ProAssurance reported second-quarter operating earnings per share of $1.92, striding ahead of the Zacks Consensus Estimate of $1.52 and the year-ago quarter’s earnings of $1.74. Operating earnings stood at $59.5 million, compared with $53.7 million in the prior-year quarter.

ProAssurance’s commitment to local market needs and personal service differentiates it from competitors both in the areas of organic growth and acquisition opportunities. The company has significantly expanded its geographic footprint through the successful acquisition and integration of companies.

The company’s financial size and strength have helped it become an attractive acquirer. The company is also trying to boost its operating efficiency by merging its subsidiaries in order to simplify its business structure.

Prudent capital management is another key strength for ProAssurance, which is reflected in the low-risk balance sheet and healthy loss reserves.

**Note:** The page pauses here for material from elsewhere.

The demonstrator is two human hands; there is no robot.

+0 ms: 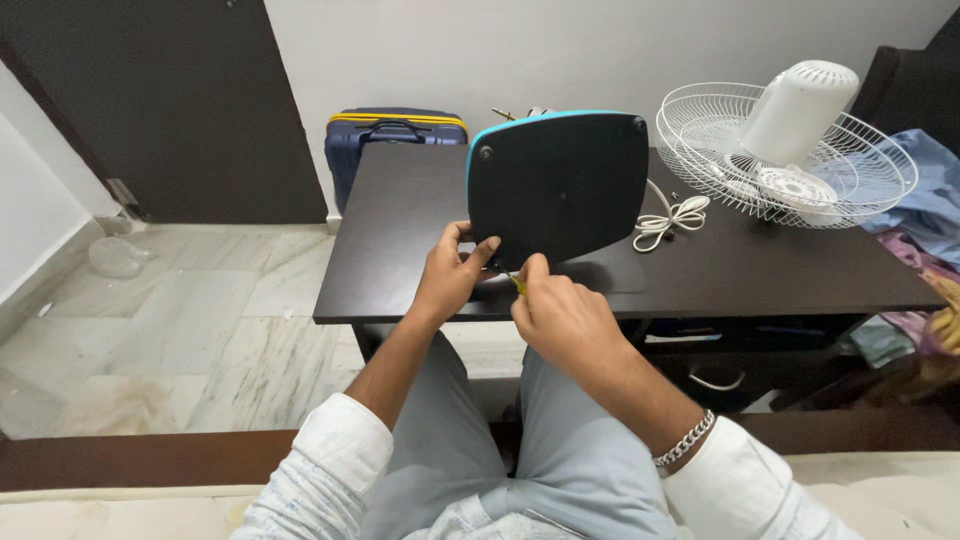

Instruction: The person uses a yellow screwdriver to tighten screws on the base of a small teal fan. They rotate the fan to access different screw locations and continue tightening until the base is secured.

All of the subsidiaries of ProAssurance exceed the minimum risk-based capital requirements specified by the National Association of Insurance Commissioners (NAIC).

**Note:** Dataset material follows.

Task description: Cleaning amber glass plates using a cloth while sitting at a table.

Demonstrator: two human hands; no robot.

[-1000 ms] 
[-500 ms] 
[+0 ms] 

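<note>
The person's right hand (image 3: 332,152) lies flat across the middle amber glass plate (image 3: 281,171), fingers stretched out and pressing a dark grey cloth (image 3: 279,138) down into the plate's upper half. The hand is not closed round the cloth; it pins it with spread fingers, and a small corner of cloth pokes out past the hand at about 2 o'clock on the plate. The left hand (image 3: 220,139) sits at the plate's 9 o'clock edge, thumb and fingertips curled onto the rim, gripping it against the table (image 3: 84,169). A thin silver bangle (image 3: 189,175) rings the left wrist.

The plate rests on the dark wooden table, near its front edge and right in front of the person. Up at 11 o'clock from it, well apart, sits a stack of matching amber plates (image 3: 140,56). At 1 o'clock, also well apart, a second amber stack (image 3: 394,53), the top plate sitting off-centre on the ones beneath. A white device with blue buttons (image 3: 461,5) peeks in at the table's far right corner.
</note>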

Given its strong claims-paying ability, ProAssurance enjoys ratings of “A” from both A.M. Best and Fitch rating agencies as well as “A3” from Moody’s. Moreover, consistent profits by ProAssurance’s subsidiaries, its strong capital position, operating and financial flexibility, and a veteran management team prompted Fitch Ratings to affirm the issuer default rating of the holding company at “BBB+” and the insurer financial strength ratings of all insurance operating subsidiaries of ProAssurance at “A” with a stable outlook in September 2012.

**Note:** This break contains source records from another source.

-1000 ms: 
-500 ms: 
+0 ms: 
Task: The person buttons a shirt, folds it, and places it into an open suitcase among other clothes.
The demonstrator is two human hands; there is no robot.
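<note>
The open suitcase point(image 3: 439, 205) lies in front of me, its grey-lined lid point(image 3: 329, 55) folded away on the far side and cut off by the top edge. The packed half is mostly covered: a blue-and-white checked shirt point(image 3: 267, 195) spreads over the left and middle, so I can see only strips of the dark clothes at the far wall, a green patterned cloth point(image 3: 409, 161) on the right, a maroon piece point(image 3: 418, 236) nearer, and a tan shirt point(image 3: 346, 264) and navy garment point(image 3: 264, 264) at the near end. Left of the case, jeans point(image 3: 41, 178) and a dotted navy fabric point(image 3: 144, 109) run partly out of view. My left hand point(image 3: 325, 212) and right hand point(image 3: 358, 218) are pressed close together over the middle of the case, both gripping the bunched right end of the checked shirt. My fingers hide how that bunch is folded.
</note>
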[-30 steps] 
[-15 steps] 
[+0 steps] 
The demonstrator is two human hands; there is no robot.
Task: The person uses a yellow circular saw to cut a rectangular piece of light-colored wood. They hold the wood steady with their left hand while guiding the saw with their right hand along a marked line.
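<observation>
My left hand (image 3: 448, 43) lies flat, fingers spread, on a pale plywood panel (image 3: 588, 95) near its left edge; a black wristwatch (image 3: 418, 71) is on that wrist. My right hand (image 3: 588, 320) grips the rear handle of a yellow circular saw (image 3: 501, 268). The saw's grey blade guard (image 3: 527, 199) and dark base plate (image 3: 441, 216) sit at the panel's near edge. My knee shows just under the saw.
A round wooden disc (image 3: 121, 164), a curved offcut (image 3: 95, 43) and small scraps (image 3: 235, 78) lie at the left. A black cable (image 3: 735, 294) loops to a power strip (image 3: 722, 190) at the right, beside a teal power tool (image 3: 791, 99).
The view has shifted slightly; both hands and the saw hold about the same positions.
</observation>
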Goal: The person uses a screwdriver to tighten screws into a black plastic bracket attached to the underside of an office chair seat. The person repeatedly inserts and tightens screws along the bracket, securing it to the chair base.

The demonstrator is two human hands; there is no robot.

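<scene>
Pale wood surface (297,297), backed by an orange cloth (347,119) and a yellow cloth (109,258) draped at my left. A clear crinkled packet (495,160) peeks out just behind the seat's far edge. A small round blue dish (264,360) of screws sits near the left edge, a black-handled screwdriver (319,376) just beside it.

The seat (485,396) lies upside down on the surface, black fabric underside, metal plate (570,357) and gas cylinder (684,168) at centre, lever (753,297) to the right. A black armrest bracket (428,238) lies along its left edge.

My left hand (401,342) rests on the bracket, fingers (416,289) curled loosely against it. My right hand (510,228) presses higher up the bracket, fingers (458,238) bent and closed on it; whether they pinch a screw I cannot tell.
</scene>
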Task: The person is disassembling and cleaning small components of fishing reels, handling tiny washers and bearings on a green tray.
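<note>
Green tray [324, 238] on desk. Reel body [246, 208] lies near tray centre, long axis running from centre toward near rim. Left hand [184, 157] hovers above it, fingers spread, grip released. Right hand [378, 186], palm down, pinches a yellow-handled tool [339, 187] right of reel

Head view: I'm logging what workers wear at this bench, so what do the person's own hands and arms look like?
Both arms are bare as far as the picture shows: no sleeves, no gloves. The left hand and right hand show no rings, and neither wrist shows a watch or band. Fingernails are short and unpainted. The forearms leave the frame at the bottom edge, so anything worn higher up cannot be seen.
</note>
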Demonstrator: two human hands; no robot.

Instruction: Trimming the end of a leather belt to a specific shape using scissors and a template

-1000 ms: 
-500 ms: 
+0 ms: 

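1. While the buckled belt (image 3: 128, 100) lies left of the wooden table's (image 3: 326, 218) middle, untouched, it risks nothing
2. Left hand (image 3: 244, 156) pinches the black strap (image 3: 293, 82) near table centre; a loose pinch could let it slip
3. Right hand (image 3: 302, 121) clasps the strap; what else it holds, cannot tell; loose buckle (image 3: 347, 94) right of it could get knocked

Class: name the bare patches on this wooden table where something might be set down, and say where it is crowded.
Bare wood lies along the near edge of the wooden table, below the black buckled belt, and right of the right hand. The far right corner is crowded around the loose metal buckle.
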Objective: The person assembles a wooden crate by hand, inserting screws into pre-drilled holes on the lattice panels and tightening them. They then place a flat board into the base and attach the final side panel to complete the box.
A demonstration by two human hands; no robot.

However, ProAssurance’s core business has been witnessing substantial volatility over the past several years, which is reflected in the wide fluctuations in net premiums earned and written. These fluctuations are expected to continue in the future, given the inherent threats associated with the medical professional liability insurance sector related to price competition, legislative reform, loss cost trends and regulatory challenges.

Another major risk is associated with ProAssurance’s investment portfolio, which primarily consists of fixed income securities. The declining interest rate forces the company to reinvest its matured investments at comparatively lower interest rates, which leads to declining investment income. This is also validated by the net investment results (sum of net investment income and equity in earnings of unconsolidated subsidiaries) that declined 7.2% in the first half of 2012.

Moreover, ProAssurance has been consistently suffering from higher underwriting, policy acquisition and operating expenses. Additionally, the shifting of employees to the new processing centers opened in June 2012 added to expenses in the second quarter of 2012 since the company paid relocation bonuses to the relocating employees and termination benefits to those who could not relocate. Moreover, unrealized losses and higher loss reserves have led to declining operating cash flow.

ProAssurance, which competes with United Fire & Casualty Company and Montpelier Re Holdings Ltd. , carries a Zacks #2 Rank (short-term Buy).